→ Task to complete: In the material below, the lines containing the word "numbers" are required; copy each of them.

→ Information shown:

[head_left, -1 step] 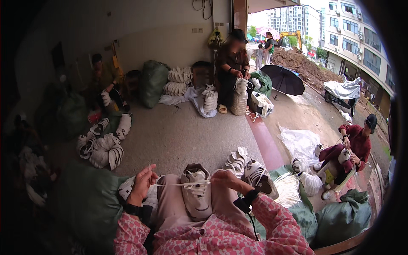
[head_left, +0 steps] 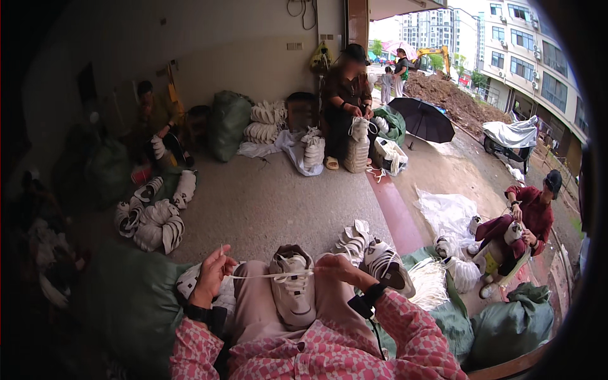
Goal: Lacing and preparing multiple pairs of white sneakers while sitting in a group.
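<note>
A white sneaker [head_left: 293, 297] rests upright between my thighs, its toe toward me. White lace is threaded through its lower eyelets. A length of shoelace [head_left: 253, 276] stretches sideways across the sneaker's top, from one hand to the other. At its left end my left hand [head_left: 214, 273] is closed in a pinch on the lace, with a short tip sticking up above the fingers. My right hand [head_left: 342, 269] grips the other end just right of the shoe opening; its fingertips are partly hidden. Beside my right knee sits a laced sneaker [head_left: 386, 263].
A bundle of white laces [head_left: 430, 283] lies on green sacking at my right. Green sacks [head_left: 130, 304] flank me. Stacked shoe uppers [head_left: 152, 225] lie ahead left. Several people sit around with shoes, one person [head_left: 529, 218] at right. An open black umbrella [head_left: 421, 119] stands beyond.
</note>
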A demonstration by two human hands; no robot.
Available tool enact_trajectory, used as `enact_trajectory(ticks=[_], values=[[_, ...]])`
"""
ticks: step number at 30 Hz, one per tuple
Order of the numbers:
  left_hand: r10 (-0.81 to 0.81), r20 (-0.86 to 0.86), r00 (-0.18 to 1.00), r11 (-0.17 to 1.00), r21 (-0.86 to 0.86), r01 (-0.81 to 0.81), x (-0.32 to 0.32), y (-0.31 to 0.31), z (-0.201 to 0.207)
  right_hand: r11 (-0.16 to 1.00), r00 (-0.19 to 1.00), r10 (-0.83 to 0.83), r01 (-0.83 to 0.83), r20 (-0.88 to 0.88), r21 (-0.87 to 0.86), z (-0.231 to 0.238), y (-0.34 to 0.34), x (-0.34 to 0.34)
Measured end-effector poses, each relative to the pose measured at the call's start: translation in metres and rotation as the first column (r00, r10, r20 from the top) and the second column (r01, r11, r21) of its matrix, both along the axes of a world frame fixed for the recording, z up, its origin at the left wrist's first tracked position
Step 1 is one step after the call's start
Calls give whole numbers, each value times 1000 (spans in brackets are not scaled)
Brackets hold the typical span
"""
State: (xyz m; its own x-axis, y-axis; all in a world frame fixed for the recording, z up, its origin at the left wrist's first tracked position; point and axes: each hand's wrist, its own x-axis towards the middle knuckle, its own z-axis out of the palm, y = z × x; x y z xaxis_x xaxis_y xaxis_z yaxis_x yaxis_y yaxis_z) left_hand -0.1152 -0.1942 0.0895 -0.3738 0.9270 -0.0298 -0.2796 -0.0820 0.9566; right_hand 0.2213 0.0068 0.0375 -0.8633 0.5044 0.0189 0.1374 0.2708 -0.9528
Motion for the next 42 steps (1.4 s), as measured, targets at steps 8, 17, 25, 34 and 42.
enact_trajectory(ticks=[8, 17, 25, 34, 42], values=[[291, 135, 947, 933, 180, -313, -3, 0, 23, 996, 996, -77, 75, 40, 56, 4, 0, -3], [170, 501, 849, 913, 244, -327, -2, 7, 19, 993, 997, -76, 73, 28, 89, 5, 3, -7], [99, 171, 980, 993, -82, -86, 38, 20, 2, 995, 999, -47, 47, -2, 87, 3, 6, -5], [-212, -430, 877, 974, -168, 153, 76, 38, -60, 956, 978, -102, 146, -182, 253, 35, 4, -10], [-93, -569, 817, 979, -201, -28, 72, 28, -39, 931, 971, -57, 135, -230, 339, 79, -8, -36]])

→ Exercise solution:
Order of the numbers:
Calls give whole numbers, each value times 1000 (spans in brackets are not scaled)

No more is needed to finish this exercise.